By Patricia Kosseim
In response to Trevor Neiman’s op-ed from last week, I thought it necessary to dispel some of the myths about an Ontario private-sector privacy law.
As Neiman points out, the federal Personal Information Protection and Electronic Documents Act (PIPEDA) is showing its age, and its proposed replacement, Bill C-11, the Digital Charter Implementation Act, 2020, is now certain to die on the order paper with Sunday’s announcement of a September federal election. But no matter what legislative reform (if any) is re-introduced by the next federal government, it will never be good enough for Ontarians.
The op-ed suggests that an Ontario private-sector privacy law would create “regulatory gaps” for consumers. In fact, a provincial law would actually fill significant regulatory holes that currently exist. Provincially regulated employers are completely beyond the constitutional reach of the federal government. So too are unions, charitable organizations, political parties and professional associations that collectively hold tons of personal information about us. Without a comprehensive private sector law of our own, literally millions of Ontarians are continually being exposed to privacy and security risks without recourse, eating away at the public trust and confidence needed to sustain our increasingly data-driven economy. Knowing this, why would the country’s largest province leave anyone behind?
The op-ed also raises exaggerated fears of “duplication, overlap and confusion.” Based on notions of cooperative federalism, PIPEDA explicitly recognizes provinces’ legislative power to regulate the collection, use and disclosure of personal information within their respective borders. If a province chooses to adopt a substantially similar provincial law — as Quebec, British Columbia and Alberta — have already done, businesses conducting commercial activity within that province are exempted from PIPEDA and have only to comply with the provincial law in question.

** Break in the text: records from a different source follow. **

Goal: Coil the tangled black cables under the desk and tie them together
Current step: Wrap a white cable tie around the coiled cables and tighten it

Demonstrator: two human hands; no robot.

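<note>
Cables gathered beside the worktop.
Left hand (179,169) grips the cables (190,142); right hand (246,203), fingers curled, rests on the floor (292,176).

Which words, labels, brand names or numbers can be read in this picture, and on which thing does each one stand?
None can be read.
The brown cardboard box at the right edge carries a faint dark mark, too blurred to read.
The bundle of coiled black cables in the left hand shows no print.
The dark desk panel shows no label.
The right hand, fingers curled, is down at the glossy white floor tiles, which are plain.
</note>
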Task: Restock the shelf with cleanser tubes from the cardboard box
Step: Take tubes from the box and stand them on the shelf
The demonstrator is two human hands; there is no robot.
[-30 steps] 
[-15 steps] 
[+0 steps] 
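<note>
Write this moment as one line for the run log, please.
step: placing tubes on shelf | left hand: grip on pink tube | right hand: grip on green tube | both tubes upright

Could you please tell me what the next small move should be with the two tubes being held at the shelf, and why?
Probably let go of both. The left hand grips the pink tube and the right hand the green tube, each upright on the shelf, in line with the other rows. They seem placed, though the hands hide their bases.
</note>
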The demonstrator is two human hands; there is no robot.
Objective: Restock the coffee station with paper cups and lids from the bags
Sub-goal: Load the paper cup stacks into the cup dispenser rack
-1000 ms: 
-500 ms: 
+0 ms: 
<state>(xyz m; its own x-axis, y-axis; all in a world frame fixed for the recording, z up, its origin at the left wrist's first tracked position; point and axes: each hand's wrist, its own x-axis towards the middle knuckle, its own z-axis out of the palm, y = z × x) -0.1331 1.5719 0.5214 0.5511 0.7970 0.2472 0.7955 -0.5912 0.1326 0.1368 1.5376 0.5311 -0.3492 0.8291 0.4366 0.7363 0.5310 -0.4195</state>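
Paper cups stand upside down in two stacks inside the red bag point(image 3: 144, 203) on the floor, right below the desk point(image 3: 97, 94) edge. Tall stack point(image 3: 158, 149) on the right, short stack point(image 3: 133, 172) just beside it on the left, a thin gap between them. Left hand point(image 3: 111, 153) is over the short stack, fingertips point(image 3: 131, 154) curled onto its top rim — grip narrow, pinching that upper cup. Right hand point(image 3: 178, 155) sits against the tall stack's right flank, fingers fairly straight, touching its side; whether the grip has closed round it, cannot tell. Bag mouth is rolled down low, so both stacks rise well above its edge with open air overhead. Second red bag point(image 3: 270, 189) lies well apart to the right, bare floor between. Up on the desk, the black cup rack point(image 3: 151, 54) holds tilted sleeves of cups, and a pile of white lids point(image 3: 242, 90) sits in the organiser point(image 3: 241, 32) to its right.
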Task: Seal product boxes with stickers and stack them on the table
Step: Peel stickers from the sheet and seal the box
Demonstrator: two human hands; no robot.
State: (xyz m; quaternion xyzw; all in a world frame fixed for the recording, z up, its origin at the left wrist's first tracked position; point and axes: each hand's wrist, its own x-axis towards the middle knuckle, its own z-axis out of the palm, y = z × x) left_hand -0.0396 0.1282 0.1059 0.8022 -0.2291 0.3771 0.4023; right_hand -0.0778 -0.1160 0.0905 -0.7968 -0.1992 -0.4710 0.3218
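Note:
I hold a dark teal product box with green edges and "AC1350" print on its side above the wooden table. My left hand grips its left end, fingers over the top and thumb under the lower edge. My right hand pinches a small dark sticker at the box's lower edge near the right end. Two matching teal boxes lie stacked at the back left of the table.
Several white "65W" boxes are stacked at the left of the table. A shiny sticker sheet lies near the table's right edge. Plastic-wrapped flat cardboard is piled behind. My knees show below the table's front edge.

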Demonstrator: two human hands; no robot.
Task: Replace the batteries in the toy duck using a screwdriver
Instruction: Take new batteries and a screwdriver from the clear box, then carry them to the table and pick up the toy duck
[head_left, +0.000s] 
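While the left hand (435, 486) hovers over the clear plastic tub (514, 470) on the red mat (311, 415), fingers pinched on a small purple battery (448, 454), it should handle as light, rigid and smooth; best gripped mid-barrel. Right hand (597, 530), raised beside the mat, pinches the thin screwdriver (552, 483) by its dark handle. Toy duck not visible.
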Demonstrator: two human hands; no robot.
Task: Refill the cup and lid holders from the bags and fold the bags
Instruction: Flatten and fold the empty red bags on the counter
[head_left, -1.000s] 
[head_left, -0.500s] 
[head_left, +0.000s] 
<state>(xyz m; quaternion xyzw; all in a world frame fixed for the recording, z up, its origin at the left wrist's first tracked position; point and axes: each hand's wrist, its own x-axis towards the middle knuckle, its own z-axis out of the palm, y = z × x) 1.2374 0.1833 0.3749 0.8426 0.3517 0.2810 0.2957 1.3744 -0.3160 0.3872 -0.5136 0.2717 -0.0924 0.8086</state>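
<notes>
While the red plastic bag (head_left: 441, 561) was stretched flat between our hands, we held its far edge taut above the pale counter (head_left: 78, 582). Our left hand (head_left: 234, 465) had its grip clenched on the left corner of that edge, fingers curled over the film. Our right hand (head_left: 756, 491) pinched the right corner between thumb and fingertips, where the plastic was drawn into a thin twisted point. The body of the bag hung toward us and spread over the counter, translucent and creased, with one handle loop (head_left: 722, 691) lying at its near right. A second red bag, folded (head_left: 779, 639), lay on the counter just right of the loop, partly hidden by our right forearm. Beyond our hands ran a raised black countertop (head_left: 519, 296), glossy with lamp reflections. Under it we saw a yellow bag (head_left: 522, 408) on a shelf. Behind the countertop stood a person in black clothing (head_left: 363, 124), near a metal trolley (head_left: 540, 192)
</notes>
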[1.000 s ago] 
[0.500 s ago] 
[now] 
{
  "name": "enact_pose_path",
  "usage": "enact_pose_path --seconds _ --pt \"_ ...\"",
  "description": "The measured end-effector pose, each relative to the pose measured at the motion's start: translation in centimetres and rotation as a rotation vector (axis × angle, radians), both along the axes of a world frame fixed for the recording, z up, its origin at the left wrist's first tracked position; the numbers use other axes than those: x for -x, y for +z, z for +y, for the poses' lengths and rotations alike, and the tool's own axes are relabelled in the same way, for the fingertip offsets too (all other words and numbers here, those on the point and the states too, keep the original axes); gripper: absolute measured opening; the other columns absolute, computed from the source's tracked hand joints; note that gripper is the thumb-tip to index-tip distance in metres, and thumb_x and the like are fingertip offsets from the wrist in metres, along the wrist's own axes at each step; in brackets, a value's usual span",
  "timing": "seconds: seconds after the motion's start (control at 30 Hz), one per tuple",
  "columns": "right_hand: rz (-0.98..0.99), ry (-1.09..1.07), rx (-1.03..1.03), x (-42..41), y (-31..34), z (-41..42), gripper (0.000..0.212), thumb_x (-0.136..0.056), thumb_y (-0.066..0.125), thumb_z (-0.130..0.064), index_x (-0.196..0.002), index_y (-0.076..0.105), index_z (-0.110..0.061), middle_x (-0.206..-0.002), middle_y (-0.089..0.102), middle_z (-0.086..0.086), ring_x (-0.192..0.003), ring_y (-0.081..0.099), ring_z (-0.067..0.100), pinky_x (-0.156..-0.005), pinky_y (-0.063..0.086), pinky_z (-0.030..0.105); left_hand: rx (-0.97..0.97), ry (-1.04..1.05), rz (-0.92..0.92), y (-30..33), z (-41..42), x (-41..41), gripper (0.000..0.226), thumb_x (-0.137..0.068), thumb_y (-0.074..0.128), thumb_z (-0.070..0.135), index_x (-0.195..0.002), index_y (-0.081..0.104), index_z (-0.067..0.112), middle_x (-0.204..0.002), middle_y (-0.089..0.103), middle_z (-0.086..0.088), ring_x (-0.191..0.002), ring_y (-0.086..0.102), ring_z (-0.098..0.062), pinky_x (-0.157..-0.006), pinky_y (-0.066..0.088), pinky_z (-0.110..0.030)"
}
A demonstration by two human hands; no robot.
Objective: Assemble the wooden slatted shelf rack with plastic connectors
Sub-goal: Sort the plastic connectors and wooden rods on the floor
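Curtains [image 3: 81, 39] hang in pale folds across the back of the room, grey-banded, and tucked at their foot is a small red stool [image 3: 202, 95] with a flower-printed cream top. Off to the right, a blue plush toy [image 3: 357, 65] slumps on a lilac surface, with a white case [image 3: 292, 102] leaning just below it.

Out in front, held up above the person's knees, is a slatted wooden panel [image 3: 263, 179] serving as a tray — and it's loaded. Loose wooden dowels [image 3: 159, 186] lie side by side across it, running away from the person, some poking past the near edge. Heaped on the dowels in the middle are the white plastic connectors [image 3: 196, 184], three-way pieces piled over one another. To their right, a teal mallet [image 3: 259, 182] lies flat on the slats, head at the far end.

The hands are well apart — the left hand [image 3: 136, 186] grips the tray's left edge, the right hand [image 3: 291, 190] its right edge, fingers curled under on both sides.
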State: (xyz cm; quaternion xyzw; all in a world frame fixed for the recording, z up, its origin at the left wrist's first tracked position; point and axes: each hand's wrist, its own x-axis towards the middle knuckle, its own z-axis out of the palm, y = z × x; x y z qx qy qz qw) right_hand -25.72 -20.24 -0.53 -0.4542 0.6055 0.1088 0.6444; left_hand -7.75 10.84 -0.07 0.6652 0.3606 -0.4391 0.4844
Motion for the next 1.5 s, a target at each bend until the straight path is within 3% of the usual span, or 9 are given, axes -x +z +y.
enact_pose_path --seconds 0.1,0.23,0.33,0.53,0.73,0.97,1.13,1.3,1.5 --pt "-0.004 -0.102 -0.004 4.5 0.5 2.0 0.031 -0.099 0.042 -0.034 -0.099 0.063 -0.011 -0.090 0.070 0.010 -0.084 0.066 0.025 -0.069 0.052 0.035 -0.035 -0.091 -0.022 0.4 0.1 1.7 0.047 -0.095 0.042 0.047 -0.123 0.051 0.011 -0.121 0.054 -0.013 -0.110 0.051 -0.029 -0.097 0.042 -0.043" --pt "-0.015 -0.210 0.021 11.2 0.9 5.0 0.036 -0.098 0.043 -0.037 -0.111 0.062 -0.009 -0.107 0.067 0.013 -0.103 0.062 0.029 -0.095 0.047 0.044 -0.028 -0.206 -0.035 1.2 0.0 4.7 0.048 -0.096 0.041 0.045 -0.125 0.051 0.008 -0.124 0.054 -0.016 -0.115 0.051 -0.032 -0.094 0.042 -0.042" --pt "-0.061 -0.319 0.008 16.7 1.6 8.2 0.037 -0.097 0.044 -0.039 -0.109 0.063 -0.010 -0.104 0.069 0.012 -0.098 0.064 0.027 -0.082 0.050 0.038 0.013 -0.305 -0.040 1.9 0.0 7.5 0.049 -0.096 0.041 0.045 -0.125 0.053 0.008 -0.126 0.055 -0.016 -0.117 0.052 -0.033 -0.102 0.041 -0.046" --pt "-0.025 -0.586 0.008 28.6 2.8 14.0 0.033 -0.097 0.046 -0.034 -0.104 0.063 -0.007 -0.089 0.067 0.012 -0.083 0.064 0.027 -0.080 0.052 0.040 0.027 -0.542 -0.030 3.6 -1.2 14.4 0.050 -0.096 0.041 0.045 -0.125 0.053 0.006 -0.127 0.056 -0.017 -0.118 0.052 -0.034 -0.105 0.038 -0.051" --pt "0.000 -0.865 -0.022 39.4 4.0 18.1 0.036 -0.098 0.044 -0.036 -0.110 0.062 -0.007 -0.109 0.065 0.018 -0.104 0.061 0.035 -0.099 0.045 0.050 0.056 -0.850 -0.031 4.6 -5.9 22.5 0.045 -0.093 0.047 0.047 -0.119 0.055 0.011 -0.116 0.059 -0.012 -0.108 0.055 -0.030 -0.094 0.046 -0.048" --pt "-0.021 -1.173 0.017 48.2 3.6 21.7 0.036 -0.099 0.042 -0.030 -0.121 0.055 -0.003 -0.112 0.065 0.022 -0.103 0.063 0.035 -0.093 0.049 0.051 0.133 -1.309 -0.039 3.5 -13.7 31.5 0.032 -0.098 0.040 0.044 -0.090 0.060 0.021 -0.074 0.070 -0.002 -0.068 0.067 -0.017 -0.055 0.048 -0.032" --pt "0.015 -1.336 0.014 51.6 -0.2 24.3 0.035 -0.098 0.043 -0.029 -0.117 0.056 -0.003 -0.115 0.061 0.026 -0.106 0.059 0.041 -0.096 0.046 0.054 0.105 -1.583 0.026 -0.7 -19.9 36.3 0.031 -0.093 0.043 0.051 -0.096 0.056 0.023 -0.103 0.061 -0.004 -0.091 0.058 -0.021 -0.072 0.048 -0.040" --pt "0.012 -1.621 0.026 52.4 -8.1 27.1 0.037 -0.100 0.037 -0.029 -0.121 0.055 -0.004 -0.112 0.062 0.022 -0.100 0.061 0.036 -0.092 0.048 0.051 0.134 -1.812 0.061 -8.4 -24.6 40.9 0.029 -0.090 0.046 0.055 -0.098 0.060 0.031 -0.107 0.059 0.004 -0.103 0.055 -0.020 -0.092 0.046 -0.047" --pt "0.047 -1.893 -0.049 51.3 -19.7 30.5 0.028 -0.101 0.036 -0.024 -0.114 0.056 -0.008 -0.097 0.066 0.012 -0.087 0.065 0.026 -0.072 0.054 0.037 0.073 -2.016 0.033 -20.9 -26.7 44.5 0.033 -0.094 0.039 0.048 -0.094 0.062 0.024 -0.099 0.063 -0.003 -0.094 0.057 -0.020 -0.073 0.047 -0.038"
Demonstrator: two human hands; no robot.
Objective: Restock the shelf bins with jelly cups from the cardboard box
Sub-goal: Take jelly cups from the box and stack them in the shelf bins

Even in the case of businesses that engage in commercial activity across borders, the concept of “substantially similar” ensures harmonization and interoperability between jurisdictions. Existing arrangements between Canadian privacy authorities allow for cooperative enforcement measures that provide enhanced protection for their residents, greater predictability and certainty for businesses, and reduced regulatory burden overall.
A provincial approach to privacy that is aligned with our unique values, realities, and culture is the way forward for Ontario. The opportunity is now for a privacy regime that enables responsible innovation, supports the post-pandemic economic recovery, and provides Ontario’s businesses — particularly small and medium-sized enterprises — with the compliance support they need to continue to grow and prosper.
It’s a critical time to be leading a new privacy legislative initiative in Ontario and my office plans to file a public submission in response to the government’s consultation on this issue. If a new law is passed, our priority will be to develop the foundational building blocks and oversight mechanisms for this new law in a manner that supports both consumers and businesses, in harmony with our unique circumstances and economic reality.
Patricia Kosseim is the Information and Privacy Commissioner of Ontario.